Flourless Blonde Brownies (Paleo, Gluten and Dairy Free)

IMG_0856I’ve been having so much fun baking ever since we successfully reintroduced eggs back into our diet (my daughter Kelly and me).  Gluten free and grain free baking is extremely difficult without eggs.  It can be done, and we have some favorites like my Black Bean Brownie recipe.  But with eggs, cookies are fluffier, and bread well let’s just say it’s a miracle.  Bread without eggs is nearly impossible.

For our gluten free, grain free baking, I use a lot of nuts.  Almond flour is the main ingredient in many of my recipes because for years Breaking the Vicious Cycle, was my bible.  That is going back ten years ago before all the amazing cookbooks and blogs that have been published because of the Paleo movement.

Since my sister’s two kids both have nut allergies, peanut and tree nut, I like to have a few recipes that I can make that we all can eat.  Or at least that we can eat around them without worrying about them having to use the epiPen because of a crumb or cross contamination issues.


So, I adopted this recipe from Breaking the Vicious cycle using sun butter instead of peanut butter.  I like sun butter a lot.  It’s my favorite go to nut butter.  For this recipe, I also added some chia seeds for a little extra dimension and nut free crunch.  These brownies are naturally sweetened with honey in classic SCD (specific carbohydrate diet) style.

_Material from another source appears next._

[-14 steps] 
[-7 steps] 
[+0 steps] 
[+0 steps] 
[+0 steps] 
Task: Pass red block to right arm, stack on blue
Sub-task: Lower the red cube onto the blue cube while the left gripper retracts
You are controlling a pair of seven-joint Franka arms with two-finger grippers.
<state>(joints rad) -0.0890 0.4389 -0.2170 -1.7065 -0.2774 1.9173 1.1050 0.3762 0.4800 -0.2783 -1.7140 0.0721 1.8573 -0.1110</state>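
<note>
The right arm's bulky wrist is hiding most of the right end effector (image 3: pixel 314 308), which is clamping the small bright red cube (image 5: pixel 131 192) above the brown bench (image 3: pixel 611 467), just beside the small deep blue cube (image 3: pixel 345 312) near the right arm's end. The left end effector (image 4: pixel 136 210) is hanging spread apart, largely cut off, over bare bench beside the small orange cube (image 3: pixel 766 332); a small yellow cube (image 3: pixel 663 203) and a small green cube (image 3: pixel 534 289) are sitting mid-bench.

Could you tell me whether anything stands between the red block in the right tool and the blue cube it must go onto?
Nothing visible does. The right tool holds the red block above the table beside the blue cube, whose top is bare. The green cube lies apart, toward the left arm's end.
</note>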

Flourless Blonde Chocolate Chip Brownies
(Nut free, gluten and dairy free)

1 cup organic unsweetened sun butter
1 egg
1/2 cup honey
1/4 cup chia seeds
1/2 teaspoon baking soda
1 teaspoon vanilla extract
1 cup Lily’s or Enjoy Life dairy free chocolate chips

Preheat oven to 350 degrees.  Grease an eight inch by eight inch pan with palm shortening.  In a medium bowl, mix the sun butter together with the egg, baking soda, and honey.  Stir until smooth.  Add chocolate chips and chia seeds gently mixing until evenly combined.  Pour into pan and bake for 20 minutes.  Let cool before cutting.  Keep in an airtight container in the fridge or freeze.  YUM!